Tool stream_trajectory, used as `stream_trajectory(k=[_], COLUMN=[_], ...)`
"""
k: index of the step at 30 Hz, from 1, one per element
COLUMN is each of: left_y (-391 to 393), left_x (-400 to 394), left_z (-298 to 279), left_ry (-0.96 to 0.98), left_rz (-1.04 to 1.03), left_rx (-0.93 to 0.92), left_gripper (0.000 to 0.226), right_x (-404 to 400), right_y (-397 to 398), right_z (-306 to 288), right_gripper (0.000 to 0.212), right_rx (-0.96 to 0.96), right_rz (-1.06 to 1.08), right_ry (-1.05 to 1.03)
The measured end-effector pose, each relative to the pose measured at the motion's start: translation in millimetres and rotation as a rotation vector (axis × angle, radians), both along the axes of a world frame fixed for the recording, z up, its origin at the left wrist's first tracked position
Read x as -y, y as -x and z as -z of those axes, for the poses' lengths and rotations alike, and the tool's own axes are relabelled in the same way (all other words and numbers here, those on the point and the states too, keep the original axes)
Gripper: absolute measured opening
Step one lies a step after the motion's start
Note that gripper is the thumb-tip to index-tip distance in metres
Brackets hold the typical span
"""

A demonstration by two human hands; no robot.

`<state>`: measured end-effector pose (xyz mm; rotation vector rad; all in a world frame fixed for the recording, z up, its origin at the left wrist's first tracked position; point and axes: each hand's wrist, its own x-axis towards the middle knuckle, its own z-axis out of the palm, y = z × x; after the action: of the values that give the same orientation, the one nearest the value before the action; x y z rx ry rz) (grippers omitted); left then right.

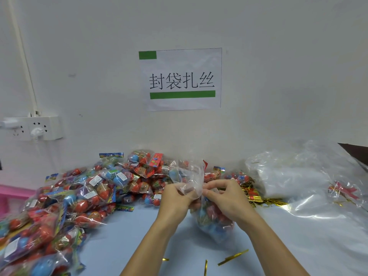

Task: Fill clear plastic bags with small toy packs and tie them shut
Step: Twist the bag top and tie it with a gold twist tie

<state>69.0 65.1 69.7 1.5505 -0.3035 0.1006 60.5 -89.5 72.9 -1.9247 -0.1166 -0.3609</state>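
a sign (pixel 182 79) on the wall reads "封袋扎丝" in black, with a green block at its top left corner and a green bar under the words. below it, on the pale blue counter (pixel 127 232), the left hand (pixel 175 202) and right hand (pixel 225 198) meet at the neck of a clear bag (pixel 214 222) that holds red and blue toys. both hands have their fingers curled, pinching the gathered plastic; the bag's loose top stands up above them and its full body rests on the counter just under the right hand. whether a tie is already on the neck is hidden by the fingers. a heap of toy packs (pixel 79 196) runs along the left side and is cut off at the left and bottom edges; their small labels are too blurred to read. gold ties (pixel 233 256) lie loose on the counter near the forearms, and a bundle of them (pixel 256 196) lies right of the hands. a pile of empty clear bags (pixel 294 176) sits at the right. a white power strip (pixel 31 128) hangs on the wall at left.
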Motion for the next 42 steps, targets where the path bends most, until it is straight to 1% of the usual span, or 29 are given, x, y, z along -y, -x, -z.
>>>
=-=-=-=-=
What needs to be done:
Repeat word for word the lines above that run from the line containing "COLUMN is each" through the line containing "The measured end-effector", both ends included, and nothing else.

Completed exercise:
COLUMN is each of: left_y (-391 to 393), left_x (-400 to 394), left_z (-298 to 279), left_ry (-0.96 to 0.98), left_rz (-1.04 to 1.03), left_rx (-0.93 to 0.92), left_gripper (0.000 to 0.226), right_x (-404 to 400), right_y (-397 to 398), right_z (-306 to 288), right_gripper (0.000 to 0.212), right_rx (-0.96 to 0.96), right_rz (-1.06 to 1.08), right_ry (-1.05 to 1.03)
The measured end-effector pose, each relative to the pose measured at the motion's start: translation in millimetres and rotation as a rotation vector (axis × angle, radians), both along the axes of a world frame fixed for the recording, z up, its origin at the left wrist's first tracked position

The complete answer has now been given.